Notre premier exemple n’est pas un cas d’anglicisme mais nous semble parlant : les mots NON-VOYANTS ou MAL-ENTENDANTS ne sont pas autre chose que d’élégants néologismes (aujourd’hui entrés dans l’usage) désignant des réalités bien anciennes. Il ne s’agit donc plus ici de mettre une étiquette sur une découverte récente, une invention nouvelle, ou un concept jusque là inexistant. Il est simplement question d’introduire un point de vue différent sur une réalité familière, qui du coup perdra sans doute un peu de cette familiarité, reconquerra une part d’étrangeté dans l’esprit des locuteurs. Si l’on en revient à nos anglicismes, la fortune du terme MANAGEMENT dans le monde de l’entreprise et de la gestion ne relève-t-elle pas de cette logique ? Et le mot RESSOURCES HUMAINES n’apporte-t-il pas un plus par rapport à l’expression plus traditionnelle de PERSONNEL (D’UNE ENTREPRISE) ?
Certains soutiendront que dans notre cas (2), l’éclairage nouveau qu’apporte le néologisme propose une « conceptualisation » nouvelle, favorise une façon différente de penser une chose connue. D’autres n’y verront qu’un enrobage vide de sens. La frontière est parfois ténue. Et c’est bien ici que se noue toute la délicate question de la pertinence des anglicismes. Car si pour la plupart des linguistes, le phénomène des anglicismes n’a rien d’alarmant et ne met pas la langue en péril, il est néanmoins un cas de figure souvent décrié : celui où l’emprunt, loin de répondre à un besoin linguistique avéré (autrement dit de combler une lacune ou d’apporter un éclairage nouveau sur le réel), vient au contraire concurrencer une forme déjà existante et bien établie, et introduit ce faisant dans la langue une redondance qu’on peut juger fâcheuse.

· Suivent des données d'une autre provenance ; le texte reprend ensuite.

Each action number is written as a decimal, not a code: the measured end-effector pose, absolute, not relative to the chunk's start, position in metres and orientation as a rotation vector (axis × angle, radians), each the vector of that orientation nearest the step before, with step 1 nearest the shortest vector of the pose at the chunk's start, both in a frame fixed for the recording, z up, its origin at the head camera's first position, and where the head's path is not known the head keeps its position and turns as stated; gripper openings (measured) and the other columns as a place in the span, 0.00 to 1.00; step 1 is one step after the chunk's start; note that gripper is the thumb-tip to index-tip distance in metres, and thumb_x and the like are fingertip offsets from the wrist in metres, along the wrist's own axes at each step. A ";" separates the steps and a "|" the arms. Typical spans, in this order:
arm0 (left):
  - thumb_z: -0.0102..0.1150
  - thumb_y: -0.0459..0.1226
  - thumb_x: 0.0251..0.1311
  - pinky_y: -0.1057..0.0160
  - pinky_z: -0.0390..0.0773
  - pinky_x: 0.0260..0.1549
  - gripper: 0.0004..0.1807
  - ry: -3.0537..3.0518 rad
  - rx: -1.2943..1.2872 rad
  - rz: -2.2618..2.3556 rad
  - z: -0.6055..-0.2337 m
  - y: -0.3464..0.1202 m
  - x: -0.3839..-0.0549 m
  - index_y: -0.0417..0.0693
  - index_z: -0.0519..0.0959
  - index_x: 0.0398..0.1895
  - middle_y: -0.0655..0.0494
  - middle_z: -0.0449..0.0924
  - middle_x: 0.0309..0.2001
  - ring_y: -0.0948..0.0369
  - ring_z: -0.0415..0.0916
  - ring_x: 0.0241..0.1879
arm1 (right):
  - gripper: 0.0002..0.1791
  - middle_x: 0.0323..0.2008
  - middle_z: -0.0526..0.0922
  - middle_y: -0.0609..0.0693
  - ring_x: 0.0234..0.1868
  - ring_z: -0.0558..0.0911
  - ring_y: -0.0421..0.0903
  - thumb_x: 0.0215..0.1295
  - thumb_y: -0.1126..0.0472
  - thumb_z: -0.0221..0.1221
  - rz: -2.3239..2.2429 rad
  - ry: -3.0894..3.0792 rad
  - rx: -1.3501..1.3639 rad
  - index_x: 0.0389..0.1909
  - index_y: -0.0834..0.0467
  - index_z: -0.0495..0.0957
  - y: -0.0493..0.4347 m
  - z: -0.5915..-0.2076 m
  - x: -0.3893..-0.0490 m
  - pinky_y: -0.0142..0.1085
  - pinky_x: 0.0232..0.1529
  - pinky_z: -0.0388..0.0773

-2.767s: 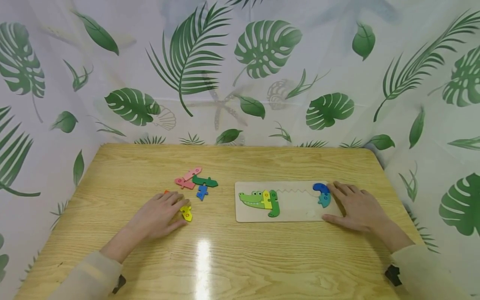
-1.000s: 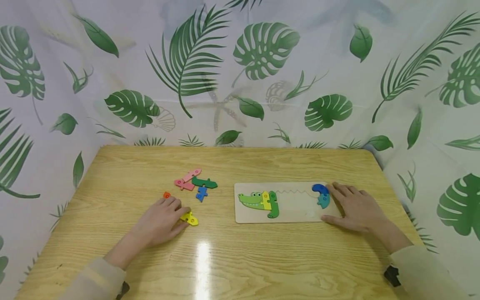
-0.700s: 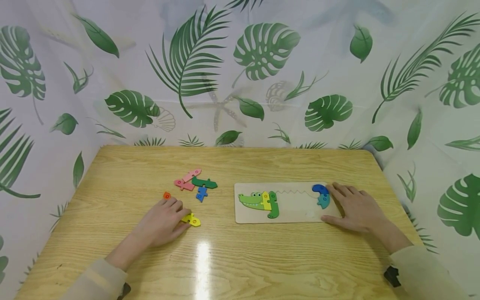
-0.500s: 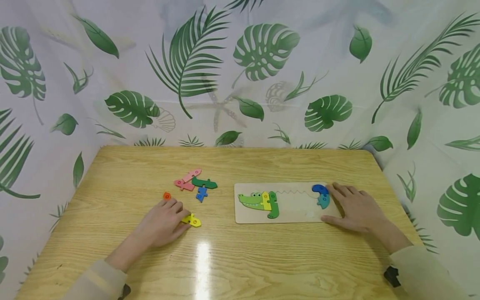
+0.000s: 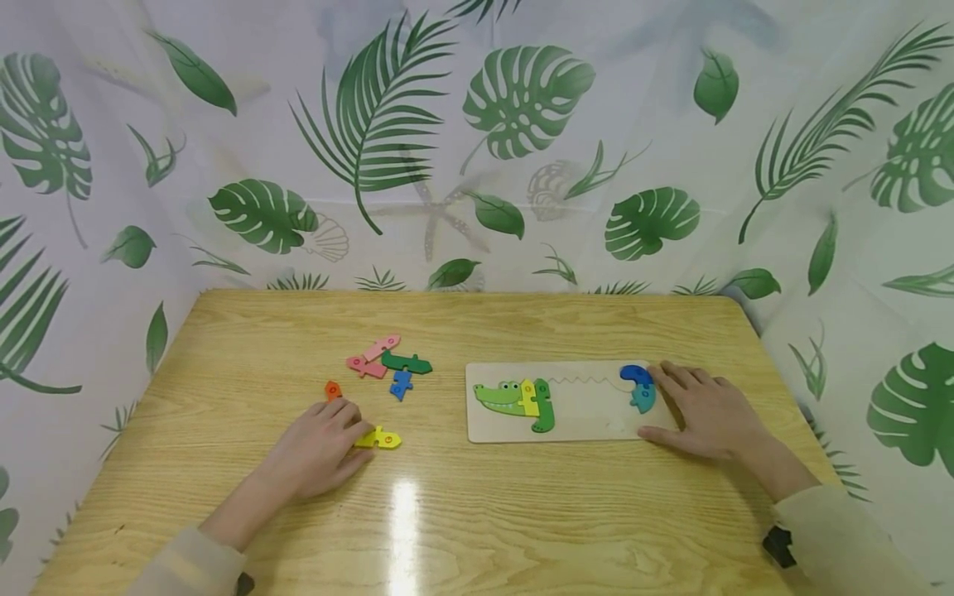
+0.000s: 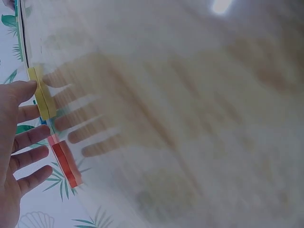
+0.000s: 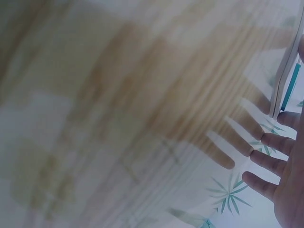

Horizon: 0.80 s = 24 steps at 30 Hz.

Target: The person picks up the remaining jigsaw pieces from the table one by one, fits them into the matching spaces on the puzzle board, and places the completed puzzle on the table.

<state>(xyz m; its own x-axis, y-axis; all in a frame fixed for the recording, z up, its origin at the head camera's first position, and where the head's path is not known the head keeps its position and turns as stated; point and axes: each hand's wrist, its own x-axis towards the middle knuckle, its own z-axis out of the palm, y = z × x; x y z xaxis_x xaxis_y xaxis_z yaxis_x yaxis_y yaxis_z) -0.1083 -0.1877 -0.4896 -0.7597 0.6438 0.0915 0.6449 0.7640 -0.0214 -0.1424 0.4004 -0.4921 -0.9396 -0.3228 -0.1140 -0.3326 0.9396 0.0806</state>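
My left hand [image 5: 316,445] is low over the table's left half, its fingers loosely spread. Its index finger is at a yellow puzzle piece [image 5: 382,438], partly covering it, and the thumb lies a little in front. In the left wrist view the thumb tip overlaps the yellow piece [image 6: 42,97]. An orange piece [image 5: 333,389] shows just beyond the fingertips. My right hand [image 5: 711,416] rests with straight, spread fingers at the right end of a wooden puzzle board [image 5: 589,422]. On the board lie a green crocodile head [image 5: 495,400], yellow and green pieces beside it, and a blue tail [image 5: 637,376].
Behind the left hand lie a light pink piece [image 5: 383,346], a darker pink piece [image 5: 365,367], a dark green piece [image 5: 407,362] and a blue piece [image 5: 401,384]. Leaf-printed cloth [image 5: 537,240] stands behind and beside the wooden table [image 5: 566,513].
The yellow piece has turned from pointing toward me to pointing right. My left thumb has moved off its edge, and the left hand has shifted slightly left, nearer me. The right hand stays put.
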 end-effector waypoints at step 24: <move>0.68 0.52 0.66 0.50 0.83 0.55 0.18 -2.875 -1.093 -0.059 -0.486 -0.191 -0.096 0.51 0.86 0.50 0.55 0.83 0.47 0.54 0.80 0.51 | 0.62 0.79 0.65 0.66 0.74 0.70 0.70 0.62 0.16 0.53 0.154 2.997 -0.510 0.83 0.57 0.58 0.402 -0.494 -0.144 0.70 0.67 0.71</move>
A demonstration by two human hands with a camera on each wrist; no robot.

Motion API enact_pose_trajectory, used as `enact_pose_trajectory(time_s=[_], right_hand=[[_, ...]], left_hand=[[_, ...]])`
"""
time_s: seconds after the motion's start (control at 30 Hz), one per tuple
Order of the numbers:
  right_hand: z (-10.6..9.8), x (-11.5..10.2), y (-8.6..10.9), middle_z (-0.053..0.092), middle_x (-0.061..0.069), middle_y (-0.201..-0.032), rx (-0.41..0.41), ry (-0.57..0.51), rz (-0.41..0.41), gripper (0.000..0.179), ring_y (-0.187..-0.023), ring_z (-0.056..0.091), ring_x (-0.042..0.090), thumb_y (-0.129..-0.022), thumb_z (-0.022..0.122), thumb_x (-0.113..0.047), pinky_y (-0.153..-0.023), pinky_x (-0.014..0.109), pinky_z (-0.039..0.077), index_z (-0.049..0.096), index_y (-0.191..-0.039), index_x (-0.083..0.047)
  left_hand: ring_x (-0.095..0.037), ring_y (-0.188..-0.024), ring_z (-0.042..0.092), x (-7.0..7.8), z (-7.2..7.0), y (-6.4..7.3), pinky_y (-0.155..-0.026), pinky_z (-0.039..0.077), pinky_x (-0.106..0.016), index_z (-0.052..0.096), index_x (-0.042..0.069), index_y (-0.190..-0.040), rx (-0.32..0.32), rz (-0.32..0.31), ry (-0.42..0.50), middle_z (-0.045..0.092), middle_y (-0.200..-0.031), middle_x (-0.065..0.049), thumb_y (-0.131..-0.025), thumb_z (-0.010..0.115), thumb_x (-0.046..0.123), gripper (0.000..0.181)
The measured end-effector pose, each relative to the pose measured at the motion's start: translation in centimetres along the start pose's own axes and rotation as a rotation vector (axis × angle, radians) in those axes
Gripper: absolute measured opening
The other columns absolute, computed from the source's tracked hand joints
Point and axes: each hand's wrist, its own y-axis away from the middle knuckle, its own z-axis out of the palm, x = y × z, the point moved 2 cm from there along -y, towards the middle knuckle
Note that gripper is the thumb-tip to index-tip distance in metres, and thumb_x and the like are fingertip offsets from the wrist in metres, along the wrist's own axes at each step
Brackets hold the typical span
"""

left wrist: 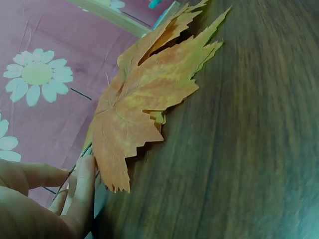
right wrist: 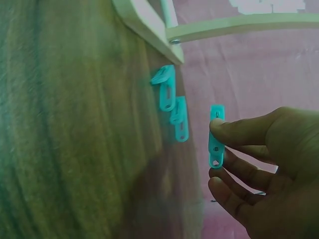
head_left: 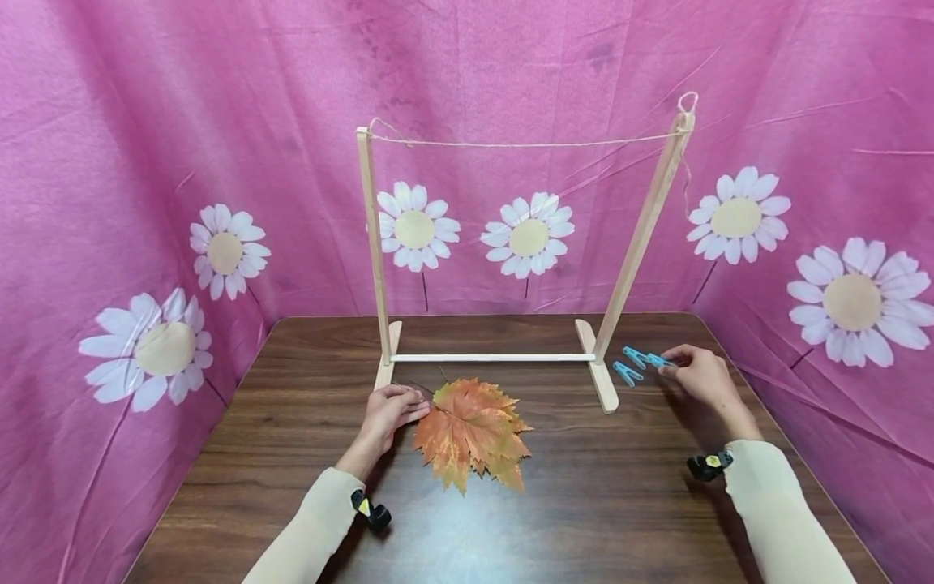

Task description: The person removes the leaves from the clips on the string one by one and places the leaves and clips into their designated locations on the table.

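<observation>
Orange and green maple leaves [head_left: 474,430] lie stacked on the table, their thin stems pointing to the back left. My left hand [head_left: 392,415] pinches a leaf stem between thumb and fingers, as the left wrist view shows with the leaf [left wrist: 144,94] beyond the fingertips. On the right, my right hand [head_left: 702,380] pinches a blue clothespin [right wrist: 216,137] between thumb and fingers, raised off the table in the right wrist view. Two more blue clothespins, one nearer the stand [right wrist: 168,89] and one beside it [right wrist: 180,119], rest on the tabletop.
A wooden stand with a left post [head_left: 375,251], a right post [head_left: 642,243] and a white crossbar [head_left: 492,358] stands behind the leaves. Twine [head_left: 525,145] runs between the post tops, with a loop at the right. Pink cloth [head_left: 467,65] with daisies surrounds the wooden table [head_left: 584,503].
</observation>
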Motion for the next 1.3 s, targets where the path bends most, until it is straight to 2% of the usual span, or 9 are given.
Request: enact_pose_trajectory(time_s=[0.17,0.3,0.4,0.47,0.57,0.77,0.87,1.2,1.3], right_hand=[[0.5,0.7,0.2,0.075,0.013,-0.088,-0.024,0.002,0.014,0.030,-0.072,0.061,0.017,-0.096,0.077,-0.020,-0.067,0.029,0.046,0.073,-0.116,0.001],[0.8,1.0,0.4,0.071,0.006,-0.078,-0.047,-0.020,0.034,0.030,-0.065,0.060,0.014,-0.095,0.078,-0.017,-0.064,0.029,0.045,0.072,-0.117,0.003],[0.9,1.1,0.5,0.070,0.005,-0.075,-0.051,-0.026,0.043,0.031,-0.063,0.060,0.014,-0.094,0.078,-0.016,-0.061,0.029,0.045,0.072,-0.116,0.004],[1.0,1.3,0.6,0.072,0.009,-0.079,-0.046,-0.012,0.044,0.031,-0.066,0.061,0.016,-0.093,0.079,-0.017,-0.063,0.029,0.045,0.072,-0.115,0.004],[1.2,1.7,0.6,0.075,0.018,-0.092,-0.045,0.008,0.045,0.030,-0.079,0.066,0.027,-0.093,0.078,-0.017,-0.068,0.032,0.047,0.073,-0.115,0.003],[1.7,2.0,0.6,0.073,0.032,-0.115,-0.084,-0.002,0.041,0.031,-0.106,0.065,0.049,-0.096,0.076,-0.017,-0.085,0.055,0.054,0.071,-0.118,0.004],[1.7,1.9,0.6,0.071,0.034,-0.118,-0.090,-0.004,0.036,0.033,-0.109,0.064,0.051,-0.095,0.077,-0.017,-0.089,0.061,0.053,0.070,-0.118,0.005],[1.7,1.7,0.6,0.069,0.034,-0.120,-0.124,-0.006,0.049,0.038,-0.107,0.065,0.049,-0.097,0.076,-0.022,-0.088,0.060,0.055,0.068,-0.122,0.006],[1.8,1.8,0.6,0.070,0.034,-0.119,-0.123,-0.007,0.050,0.038,-0.105,0.065,0.047,-0.098,0.075,-0.023,-0.085,0.055,0.056,0.068,-0.122,0.006]], left_hand=[[-0.018,-0.071,0.076,0.3,-0.1,-0.1,-0.071,0.069,-0.030,0.057,-0.018,-0.115,-0.013,-0.050,-0.062,0.072,-0.081,-0.014,-0.104,0.054,-0.005,0.017],[-0.017,-0.068,0.075,0.3,-0.4,-0.3,-0.068,0.069,-0.029,0.057,-0.021,-0.120,-0.024,-0.094,-0.108,0.073,-0.078,-0.013,-0.104,0.054,-0.003,0.024],[-0.016,-0.063,0.074,0.4,-0.5,-0.3,-0.065,0.068,-0.029,0.057,-0.022,-0.120,-0.039,-0.115,-0.135,0.073,-0.074,-0.012,-0.104,0.055,-0.002,0.026],[-0.016,-0.060,0.074,0.4,-0.6,-0.3,-0.063,0.068,-0.029,0.057,-0.021,-0.119,-0.049,-0.128,-0.152,0.072,-0.071,-0.012,-0.105,0.055,-0.001,0.025],[-0.016,-0.056,0.073,0.3,-0.7,-0.4,-0.059,0.067,-0.029,0.058,-0.020,-0.116,-0.061,-0.133,-0.195,0.071,-0.068,-0.012,-0.105,0.056,0.001,0.023],[-0.013,-0.052,0.070,0.3,-0.8,-0.4,-0.054,0.065,-0.027,0.060,-0.016,-0.107,-0.059,-0.136,-0.288,0.068,-0.064,-0.008,-0.105,0.058,0.001,0.018],[-0.012,-0.050,0.069,0.2,-0.8,-0.5,-0.052,0.064,-0.026,0.061,-0.015,-0.103,-0.059,-0.137,-0.304,0.067,-0.062,-0.007,-0.104,0.059,0.001,0.017],[-0.012,-0.049,0.069,-0.1,-1.0,-0.6,-0.051,0.064,-0.026,0.060,-0.013,-0.100,-0.053,-0.136,-0.306,0.068,-0.061,-0.008,-0.104,0.059,0.003,0.016],[-0.013,-0.049,0.069,-0.1,-1.0,-0.6,-0.052,0.064,-0.027,0.059,-0.011,-0.101,-0.053,-0.131,-0.301,0.068,-0.062,-0.009,-0.104,0.058,0.003,0.015]])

Livrons pour conclure quelques exemples d’anglicismes, qui invitent à s’interroger sur la nuance de sens apporté :
Ainsi du verbe INITIER, que l’on rencontre à côté d’AMORCER, LANCER ou ENTAMER ; du nom OPPORTUNITÉ, employé au sens d’OCCASION, de CIRCONSTANCE OPPORTUNE, ou du mot EXPERTISE, au sens de compétence d’expert. Citons enfin DEADLINE, qui concurrence les mots ÉCHÉANCE ou DERNIÈRE LIMITE, autre exemple d’emprunt (lexical cette fois et non plus sémantique) auquel les puristes pourront encore préférer, selon le contexte, les expressions de DATE BUTOIR, DATE DE CLÔTURE ou DE BOUCLAGE.